I think that I am one of the few people who can watch a move in which the protagonist is never overpowered or overcome. Yet, that is rarely the story. It seems the more vulnerable you make a superhero, the more you draw the audience in. Prefer to just see the hero kick butt. As with other things, I don’t always get my way. The director of Logan. James Mangold did an exceptional job of breaking down Logan in every possible way before sending him out in a blaze of glory.
We are used to seeing entire cities level and the world at risk of extinction in the X-Men movies in which Wolverine appear. There is no such presentation or suggestion in this movie. This movie is about Logan and his own demons and his pending demise. However, although the stakes are not as high as in most Marvel movies, the suspense and the ride it creates is legendary.
Early on, this movie reveals the reality that the war that mutants have been fighting for decades has been lost, and mutants a near extinction. When you find yourself is a situation in which a once immortal super-hero with the ability to rapidly regenerate is doing everything in his power to simply cling to life, the rules of the game has definitely changed.
Will Laura, played by Dafne Keen, is one of the bright spots in the movie. Will is Logan’s daughter and his number one reason for fighting to stay alive. She is among a band of mutants that are trying to escape north of the Canadian border to survive a vicious attempt to wipe them out. Logan is intent on ensuring that his legacy lives on through Will, but the fight to see his vision through is legendary.
I have to admit that the humanity of Logan that never existed in Wolverine is what keeps you on the edge of your seat. You are pulling for him against all odds. The finally is Logan’s final fight. He enters this affair at a point in which he can barely stand and has very little left in him. The odds are definitely not in his favor, still, you find yourself pulling for him with all of your might.
The fights throughout this movie are nothing short of ferocious and brutal, and the climax is no different. If you don’t gore, you may want to sit this one out.
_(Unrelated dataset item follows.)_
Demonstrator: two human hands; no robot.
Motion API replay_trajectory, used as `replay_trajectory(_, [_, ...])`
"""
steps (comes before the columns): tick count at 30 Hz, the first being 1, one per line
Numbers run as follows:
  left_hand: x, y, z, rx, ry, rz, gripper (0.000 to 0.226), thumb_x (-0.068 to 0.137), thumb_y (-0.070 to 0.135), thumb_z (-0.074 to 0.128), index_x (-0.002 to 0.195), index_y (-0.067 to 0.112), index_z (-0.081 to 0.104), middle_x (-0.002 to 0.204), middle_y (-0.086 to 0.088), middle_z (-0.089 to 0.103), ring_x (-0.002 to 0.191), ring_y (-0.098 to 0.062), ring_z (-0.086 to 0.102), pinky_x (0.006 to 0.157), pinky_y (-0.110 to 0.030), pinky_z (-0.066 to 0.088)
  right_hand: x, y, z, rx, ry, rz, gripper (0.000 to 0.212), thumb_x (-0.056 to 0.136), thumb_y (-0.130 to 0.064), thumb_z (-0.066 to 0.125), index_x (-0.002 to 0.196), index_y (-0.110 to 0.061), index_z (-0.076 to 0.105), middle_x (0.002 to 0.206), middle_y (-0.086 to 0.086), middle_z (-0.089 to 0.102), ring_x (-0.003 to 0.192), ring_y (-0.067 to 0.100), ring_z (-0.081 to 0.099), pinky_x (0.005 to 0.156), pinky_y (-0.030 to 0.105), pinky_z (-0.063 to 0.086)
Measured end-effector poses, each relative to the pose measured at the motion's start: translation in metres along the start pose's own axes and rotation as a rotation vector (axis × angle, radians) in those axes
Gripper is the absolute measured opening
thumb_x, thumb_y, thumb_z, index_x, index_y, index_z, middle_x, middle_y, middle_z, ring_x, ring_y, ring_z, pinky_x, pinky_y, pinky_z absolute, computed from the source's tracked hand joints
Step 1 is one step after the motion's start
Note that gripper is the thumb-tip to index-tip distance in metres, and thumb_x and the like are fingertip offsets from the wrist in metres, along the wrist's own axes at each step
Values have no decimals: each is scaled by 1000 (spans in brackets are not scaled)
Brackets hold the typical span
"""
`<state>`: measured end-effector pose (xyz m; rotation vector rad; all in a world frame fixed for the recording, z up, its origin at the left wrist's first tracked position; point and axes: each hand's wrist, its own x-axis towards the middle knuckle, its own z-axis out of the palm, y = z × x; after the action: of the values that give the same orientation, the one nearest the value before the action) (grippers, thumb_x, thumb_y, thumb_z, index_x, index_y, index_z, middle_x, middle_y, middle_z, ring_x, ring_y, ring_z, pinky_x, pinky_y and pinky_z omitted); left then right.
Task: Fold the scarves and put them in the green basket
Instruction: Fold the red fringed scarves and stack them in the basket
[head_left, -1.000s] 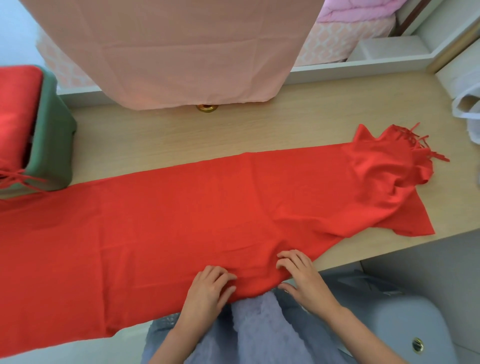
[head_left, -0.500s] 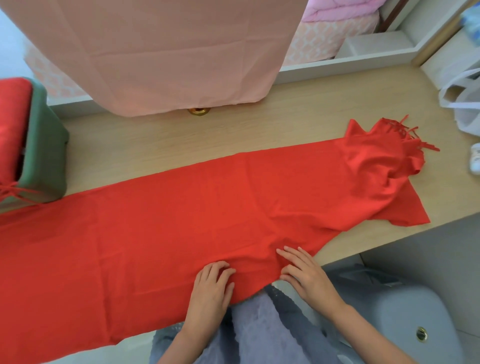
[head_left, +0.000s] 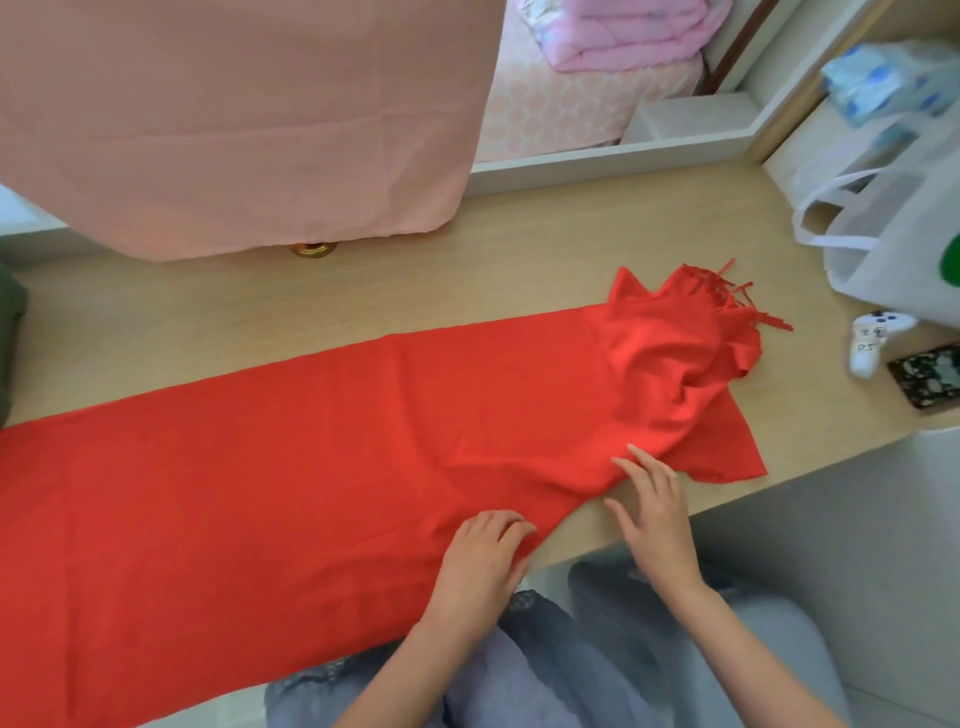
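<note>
- One red scarf (head_left: 311, 467) lay spread along the table (head_left: 467, 270), with a sliver of the green basket (head_left: 8, 338) at the far left.
- Left hand (head_left: 483, 561) sat on the near edge, fingers curled; couldn't tell if it actually pinched cloth.
- Right hand (head_left: 654, 514) was open, fingertips touching the cloth.
- Fringed end (head_left: 691, 332) looked rumpled, so I'd guess this was the smoothing step, and flattening that end came next.

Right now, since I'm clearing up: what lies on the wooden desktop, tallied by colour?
Red: 1, scarf
White: 2, tote bag, controller
Black: 1, patterned case
Gold: 1, round object
Green: 1, basket
Total: 6
</note>
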<state>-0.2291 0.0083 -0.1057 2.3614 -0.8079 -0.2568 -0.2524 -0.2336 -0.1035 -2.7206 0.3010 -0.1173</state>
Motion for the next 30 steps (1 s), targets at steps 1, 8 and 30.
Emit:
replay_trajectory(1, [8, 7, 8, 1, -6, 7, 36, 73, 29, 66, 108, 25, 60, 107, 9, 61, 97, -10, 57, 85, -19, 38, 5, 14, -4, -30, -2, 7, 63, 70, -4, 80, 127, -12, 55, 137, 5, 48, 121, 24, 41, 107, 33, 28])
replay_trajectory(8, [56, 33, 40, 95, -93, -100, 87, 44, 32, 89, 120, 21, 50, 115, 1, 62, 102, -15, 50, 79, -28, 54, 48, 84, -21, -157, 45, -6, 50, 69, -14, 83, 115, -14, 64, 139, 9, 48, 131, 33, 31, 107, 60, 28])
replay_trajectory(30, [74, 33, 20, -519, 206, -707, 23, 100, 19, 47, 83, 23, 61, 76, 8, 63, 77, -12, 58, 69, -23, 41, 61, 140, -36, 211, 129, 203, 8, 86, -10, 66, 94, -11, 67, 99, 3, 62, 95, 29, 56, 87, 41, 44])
While other superhero movie fight scenes recruit excitement, this movie is centered on the violence and finality of it all. There is a darkness in this movie that you just don’t normally see in a Marvel film. The darkness is so thick that it cuts into your soul. It feels real.
In the end, although you lose a beloved hero, the good guys win. Will, along with her mutant friends, live and make it into Canada to unite with other mutants who are hiding there. Logan dies out in the middle of nowhere, buried in an unassuming grave, but celebrated by his daughter and the others nonetheless. He does not die as a part of the X-Men; he dies as a father who made the ultimate sacrifice.